Problem requirements
Of the lines listed below, return exactly those that run from the line containing "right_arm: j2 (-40" through the line containing "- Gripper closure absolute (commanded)", both included.

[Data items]
##############################
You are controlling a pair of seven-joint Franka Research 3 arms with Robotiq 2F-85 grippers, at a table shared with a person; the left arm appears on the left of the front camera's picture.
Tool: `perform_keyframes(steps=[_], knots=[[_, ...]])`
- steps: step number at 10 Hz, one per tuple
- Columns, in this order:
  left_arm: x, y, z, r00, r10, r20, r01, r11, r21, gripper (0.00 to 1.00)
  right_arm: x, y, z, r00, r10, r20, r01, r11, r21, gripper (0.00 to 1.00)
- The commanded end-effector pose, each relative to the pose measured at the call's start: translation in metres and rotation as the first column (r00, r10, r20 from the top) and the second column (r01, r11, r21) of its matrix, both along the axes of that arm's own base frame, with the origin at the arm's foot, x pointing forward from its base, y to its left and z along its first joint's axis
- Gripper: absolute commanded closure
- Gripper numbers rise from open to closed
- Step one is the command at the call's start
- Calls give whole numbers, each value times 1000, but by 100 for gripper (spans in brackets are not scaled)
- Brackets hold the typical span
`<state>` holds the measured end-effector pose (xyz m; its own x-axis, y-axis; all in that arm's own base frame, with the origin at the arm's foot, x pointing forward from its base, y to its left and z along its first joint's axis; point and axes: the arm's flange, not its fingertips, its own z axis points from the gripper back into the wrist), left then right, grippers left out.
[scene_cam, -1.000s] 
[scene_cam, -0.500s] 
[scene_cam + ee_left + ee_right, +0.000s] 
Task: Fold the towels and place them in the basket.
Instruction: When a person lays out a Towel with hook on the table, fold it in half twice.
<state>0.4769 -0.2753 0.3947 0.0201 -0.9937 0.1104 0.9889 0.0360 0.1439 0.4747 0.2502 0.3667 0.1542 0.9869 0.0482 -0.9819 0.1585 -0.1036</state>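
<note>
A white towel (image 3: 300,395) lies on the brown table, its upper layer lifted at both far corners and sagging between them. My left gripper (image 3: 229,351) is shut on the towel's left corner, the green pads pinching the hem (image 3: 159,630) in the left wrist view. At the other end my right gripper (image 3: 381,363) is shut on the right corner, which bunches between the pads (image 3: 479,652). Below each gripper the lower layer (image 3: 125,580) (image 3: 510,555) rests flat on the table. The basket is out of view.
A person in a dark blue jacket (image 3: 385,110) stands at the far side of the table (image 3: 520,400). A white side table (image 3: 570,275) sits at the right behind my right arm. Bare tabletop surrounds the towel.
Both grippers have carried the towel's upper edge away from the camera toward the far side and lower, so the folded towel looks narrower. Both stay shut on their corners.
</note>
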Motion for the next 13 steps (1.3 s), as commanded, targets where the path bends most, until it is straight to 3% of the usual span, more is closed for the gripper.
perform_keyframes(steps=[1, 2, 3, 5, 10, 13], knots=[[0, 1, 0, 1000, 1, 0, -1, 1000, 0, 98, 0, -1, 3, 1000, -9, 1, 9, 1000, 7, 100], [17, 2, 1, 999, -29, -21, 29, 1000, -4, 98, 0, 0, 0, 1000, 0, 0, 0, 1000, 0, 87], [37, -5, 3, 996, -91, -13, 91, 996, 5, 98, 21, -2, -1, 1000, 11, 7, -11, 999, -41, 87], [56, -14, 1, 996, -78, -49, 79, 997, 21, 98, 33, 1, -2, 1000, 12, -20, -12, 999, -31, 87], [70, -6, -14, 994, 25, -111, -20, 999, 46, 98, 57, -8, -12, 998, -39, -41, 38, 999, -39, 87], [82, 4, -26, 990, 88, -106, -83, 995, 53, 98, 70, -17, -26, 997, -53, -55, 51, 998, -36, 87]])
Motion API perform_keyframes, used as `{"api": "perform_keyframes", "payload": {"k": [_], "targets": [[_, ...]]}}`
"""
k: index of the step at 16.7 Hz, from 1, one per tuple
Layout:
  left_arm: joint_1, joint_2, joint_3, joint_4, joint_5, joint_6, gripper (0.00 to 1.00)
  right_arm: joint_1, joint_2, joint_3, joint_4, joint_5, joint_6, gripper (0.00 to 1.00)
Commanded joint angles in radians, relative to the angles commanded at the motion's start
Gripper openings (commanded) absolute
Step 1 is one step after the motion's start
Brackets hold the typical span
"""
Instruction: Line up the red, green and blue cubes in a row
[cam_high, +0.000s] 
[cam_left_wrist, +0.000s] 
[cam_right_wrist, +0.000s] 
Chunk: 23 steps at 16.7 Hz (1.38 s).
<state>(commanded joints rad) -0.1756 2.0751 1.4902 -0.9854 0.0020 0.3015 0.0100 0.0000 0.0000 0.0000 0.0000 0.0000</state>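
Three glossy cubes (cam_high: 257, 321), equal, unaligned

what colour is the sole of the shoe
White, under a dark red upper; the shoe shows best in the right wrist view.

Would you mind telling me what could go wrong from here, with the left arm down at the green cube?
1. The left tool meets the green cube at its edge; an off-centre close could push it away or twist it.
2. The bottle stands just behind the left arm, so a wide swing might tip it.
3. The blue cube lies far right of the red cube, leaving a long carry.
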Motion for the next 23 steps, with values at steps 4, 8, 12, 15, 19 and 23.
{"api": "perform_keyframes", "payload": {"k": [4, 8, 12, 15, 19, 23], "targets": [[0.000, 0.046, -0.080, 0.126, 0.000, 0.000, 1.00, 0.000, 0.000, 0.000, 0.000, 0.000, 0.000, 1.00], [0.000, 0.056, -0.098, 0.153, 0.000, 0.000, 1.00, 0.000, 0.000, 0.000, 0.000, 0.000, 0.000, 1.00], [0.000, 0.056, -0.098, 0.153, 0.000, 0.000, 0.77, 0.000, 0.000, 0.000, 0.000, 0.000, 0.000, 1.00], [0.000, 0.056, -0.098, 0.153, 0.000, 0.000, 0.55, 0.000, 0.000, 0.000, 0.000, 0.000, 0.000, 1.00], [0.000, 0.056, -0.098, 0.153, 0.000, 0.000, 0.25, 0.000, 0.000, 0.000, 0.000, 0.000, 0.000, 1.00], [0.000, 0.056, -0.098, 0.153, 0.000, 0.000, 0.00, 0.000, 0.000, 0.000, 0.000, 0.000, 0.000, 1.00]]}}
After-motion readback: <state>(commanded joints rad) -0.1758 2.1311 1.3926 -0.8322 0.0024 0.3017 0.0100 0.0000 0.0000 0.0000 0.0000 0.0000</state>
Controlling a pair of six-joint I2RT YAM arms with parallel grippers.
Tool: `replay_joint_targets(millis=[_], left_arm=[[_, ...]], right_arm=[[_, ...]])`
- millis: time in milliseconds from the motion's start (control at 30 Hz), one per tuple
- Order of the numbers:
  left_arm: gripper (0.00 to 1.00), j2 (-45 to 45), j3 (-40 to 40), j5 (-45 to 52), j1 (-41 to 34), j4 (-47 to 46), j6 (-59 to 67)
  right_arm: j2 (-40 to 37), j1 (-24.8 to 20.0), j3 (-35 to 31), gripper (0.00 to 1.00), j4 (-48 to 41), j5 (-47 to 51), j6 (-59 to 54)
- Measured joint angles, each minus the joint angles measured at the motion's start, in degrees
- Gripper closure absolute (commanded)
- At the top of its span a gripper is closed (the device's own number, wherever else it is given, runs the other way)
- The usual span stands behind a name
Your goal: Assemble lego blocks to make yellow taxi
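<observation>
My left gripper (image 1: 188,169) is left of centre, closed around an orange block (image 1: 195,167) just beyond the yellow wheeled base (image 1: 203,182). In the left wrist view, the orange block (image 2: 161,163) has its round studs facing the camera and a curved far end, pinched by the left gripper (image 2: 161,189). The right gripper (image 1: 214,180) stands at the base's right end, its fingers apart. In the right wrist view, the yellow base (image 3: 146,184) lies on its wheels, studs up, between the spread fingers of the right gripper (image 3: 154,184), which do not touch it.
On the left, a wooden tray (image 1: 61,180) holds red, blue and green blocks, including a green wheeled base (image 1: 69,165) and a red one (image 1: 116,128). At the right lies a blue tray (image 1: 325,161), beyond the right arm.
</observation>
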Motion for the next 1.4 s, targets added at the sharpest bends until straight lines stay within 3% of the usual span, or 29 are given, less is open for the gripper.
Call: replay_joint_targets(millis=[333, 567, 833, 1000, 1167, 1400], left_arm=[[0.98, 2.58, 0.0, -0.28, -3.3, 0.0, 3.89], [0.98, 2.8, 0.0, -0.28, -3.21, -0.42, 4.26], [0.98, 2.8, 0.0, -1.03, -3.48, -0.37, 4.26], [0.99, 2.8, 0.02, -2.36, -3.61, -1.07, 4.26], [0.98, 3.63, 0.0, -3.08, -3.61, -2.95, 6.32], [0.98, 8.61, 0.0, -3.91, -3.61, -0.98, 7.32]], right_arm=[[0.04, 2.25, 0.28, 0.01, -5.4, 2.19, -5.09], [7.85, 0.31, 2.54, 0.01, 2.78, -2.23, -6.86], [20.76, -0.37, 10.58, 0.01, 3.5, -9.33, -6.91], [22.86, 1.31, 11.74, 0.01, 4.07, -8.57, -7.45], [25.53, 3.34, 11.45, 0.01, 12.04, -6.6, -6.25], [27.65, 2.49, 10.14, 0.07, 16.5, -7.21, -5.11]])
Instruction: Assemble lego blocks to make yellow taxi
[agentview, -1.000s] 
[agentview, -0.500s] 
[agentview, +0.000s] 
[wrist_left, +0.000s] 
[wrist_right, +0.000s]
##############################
Answer to this problem
  right_arm: j2 (-40 to 37), j1 (-24.8 to 20.0), j3 (-35 to 31), gripper (0.00 to 1.00), j4 (-48 to 41), j5 (-47 to 51), j6 (-59 to 54)
- Measured joint angles, each minus the joint angles measured at the motion's start, in degrees
- Gripper closure absolute (commanded)

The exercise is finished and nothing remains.